PROBLEM TO SOLVE
From the records below, output exactly the lines running from the line containing "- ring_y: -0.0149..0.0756" through the line containing "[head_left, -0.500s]", and no others.

DATASET EXCERPTS
Segment Open

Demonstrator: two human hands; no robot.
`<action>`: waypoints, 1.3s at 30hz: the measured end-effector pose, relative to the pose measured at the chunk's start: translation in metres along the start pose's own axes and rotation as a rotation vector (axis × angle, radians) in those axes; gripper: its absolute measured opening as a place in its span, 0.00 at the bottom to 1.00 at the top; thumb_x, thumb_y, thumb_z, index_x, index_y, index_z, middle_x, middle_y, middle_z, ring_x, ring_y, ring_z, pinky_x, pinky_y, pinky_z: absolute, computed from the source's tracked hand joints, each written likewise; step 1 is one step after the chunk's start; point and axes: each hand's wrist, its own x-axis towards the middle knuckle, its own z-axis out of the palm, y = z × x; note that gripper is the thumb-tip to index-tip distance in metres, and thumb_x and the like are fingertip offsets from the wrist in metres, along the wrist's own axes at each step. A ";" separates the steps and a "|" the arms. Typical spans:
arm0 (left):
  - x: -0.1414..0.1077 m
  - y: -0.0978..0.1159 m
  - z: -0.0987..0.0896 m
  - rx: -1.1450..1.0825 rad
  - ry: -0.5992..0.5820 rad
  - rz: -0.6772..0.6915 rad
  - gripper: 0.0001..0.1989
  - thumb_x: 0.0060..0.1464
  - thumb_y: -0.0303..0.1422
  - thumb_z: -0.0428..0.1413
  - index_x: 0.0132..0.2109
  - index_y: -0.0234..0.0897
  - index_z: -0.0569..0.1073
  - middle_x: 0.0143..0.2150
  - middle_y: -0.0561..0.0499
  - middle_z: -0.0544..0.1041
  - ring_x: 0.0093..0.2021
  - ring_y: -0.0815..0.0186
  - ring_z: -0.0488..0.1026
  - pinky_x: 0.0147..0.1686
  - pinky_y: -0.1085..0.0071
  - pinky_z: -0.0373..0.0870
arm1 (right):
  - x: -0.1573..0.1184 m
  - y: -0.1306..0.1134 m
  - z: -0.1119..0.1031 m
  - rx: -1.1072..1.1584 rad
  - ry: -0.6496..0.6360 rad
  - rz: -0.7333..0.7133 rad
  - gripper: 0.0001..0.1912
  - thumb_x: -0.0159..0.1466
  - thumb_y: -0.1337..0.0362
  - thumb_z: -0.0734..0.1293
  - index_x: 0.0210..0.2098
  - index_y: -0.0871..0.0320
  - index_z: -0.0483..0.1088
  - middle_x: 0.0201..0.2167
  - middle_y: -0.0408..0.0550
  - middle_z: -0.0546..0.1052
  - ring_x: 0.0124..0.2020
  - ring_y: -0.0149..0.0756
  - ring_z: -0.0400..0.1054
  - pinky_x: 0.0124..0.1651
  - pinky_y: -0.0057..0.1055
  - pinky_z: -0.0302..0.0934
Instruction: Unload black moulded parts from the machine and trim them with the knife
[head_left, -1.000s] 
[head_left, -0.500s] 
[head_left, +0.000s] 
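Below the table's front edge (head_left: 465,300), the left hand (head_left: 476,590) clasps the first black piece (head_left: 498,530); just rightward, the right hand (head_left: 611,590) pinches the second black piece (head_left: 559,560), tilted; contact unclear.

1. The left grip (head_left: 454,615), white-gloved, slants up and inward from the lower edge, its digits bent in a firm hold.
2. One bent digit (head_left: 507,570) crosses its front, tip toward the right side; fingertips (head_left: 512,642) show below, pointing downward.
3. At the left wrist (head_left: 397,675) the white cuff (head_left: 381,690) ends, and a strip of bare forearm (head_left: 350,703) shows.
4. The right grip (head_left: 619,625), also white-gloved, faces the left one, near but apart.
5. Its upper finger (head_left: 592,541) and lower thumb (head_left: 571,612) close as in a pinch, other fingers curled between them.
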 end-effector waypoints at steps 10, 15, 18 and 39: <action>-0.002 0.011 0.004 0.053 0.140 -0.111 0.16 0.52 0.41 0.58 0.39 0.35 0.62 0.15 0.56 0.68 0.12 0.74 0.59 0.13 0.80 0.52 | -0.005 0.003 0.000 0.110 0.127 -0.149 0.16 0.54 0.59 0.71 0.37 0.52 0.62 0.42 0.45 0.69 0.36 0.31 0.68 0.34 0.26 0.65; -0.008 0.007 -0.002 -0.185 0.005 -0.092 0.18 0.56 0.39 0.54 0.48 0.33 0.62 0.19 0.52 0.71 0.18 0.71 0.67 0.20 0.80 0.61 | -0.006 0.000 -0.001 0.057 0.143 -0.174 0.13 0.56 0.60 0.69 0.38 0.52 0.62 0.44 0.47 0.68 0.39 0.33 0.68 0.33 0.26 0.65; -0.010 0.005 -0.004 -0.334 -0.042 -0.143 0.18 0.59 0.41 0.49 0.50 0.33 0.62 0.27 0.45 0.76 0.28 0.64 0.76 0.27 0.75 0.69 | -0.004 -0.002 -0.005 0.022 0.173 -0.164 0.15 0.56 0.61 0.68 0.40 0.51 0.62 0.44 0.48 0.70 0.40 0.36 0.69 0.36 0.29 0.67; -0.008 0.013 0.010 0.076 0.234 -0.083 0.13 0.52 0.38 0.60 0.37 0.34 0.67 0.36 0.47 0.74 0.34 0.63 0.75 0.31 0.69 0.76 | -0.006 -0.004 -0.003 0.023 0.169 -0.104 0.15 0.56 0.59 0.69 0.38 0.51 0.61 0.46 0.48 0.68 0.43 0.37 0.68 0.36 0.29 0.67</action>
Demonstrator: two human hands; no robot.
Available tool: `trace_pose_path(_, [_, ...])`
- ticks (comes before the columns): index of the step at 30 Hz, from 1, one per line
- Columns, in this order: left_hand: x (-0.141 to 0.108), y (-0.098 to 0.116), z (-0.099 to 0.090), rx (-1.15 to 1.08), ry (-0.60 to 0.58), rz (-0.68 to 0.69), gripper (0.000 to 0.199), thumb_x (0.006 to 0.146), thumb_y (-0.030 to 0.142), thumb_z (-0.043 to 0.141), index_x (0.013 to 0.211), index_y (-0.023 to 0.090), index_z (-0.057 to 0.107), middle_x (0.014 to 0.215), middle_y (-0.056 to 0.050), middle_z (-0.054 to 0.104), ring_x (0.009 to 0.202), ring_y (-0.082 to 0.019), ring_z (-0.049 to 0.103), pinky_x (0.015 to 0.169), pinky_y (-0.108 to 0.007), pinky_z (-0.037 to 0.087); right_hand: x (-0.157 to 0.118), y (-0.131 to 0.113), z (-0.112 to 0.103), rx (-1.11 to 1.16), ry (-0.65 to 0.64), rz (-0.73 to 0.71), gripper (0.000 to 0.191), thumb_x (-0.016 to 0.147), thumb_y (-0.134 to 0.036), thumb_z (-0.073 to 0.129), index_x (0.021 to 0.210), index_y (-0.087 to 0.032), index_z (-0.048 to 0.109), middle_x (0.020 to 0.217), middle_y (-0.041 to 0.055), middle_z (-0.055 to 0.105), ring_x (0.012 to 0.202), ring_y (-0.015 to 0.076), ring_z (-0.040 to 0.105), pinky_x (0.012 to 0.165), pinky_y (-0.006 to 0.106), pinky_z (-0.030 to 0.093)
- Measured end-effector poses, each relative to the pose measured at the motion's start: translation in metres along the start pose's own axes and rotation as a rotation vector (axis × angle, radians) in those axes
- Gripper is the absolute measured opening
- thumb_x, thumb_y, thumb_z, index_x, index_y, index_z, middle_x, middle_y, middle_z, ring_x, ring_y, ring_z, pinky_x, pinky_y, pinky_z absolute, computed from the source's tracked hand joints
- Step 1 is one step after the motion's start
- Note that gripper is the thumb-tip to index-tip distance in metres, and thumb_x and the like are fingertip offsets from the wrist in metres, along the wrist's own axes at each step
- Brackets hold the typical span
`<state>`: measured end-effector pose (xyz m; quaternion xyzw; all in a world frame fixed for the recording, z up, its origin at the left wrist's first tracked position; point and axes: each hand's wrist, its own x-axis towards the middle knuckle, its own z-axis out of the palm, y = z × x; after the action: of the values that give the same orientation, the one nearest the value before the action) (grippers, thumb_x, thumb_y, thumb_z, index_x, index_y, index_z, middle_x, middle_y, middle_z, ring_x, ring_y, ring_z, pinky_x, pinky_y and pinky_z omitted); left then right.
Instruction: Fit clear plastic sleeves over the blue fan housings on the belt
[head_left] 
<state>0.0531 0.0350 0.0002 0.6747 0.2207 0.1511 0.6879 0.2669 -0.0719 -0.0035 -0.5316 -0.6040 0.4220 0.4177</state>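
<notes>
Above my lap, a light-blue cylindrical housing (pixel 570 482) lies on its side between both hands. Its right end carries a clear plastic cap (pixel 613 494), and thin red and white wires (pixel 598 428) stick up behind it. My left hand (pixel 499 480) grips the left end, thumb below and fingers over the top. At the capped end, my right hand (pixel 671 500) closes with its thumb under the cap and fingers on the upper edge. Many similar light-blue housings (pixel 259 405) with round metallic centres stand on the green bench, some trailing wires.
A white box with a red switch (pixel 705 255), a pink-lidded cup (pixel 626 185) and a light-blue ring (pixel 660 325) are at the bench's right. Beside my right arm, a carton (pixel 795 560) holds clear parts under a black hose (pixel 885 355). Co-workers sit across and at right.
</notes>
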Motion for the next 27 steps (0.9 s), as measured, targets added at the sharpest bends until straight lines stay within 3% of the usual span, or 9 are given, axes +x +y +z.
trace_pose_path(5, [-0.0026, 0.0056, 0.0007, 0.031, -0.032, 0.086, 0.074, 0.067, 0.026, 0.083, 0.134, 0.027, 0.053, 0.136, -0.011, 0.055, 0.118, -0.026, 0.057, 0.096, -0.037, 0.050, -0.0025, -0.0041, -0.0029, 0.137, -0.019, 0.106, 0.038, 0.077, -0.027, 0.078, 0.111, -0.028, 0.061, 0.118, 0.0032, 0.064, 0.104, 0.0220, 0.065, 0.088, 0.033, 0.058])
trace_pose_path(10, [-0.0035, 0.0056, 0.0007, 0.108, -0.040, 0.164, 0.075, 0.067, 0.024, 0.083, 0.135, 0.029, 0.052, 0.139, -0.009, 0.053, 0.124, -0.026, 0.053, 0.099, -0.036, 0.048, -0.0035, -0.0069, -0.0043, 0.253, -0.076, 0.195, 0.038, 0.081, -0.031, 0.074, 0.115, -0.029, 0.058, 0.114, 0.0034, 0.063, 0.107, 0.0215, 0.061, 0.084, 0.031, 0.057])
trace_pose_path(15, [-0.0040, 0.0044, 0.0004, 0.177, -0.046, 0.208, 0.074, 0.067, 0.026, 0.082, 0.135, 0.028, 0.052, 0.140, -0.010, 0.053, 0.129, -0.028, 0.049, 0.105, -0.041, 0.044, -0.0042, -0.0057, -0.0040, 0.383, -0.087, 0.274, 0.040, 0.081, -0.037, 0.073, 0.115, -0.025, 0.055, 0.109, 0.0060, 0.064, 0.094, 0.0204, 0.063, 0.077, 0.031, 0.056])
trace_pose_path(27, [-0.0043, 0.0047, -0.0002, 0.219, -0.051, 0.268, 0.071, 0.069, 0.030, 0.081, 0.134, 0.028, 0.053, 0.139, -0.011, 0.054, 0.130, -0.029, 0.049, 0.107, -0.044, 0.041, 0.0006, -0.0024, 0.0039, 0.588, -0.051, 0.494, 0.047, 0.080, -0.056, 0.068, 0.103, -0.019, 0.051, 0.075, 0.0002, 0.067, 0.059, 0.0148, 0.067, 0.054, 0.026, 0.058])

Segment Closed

RESPONSE
  - ring_y: -0.0149..0.0756
  - ring_z: -0.0400..0.1054
  - pinky_x: 0.0124..0.1651
  - pinky_y: -0.0057..0.1055
  - pinky_z: -0.0302..0.0934
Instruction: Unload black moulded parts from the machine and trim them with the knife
[head_left, -1.000s] 
[head_left, -0.500s] 

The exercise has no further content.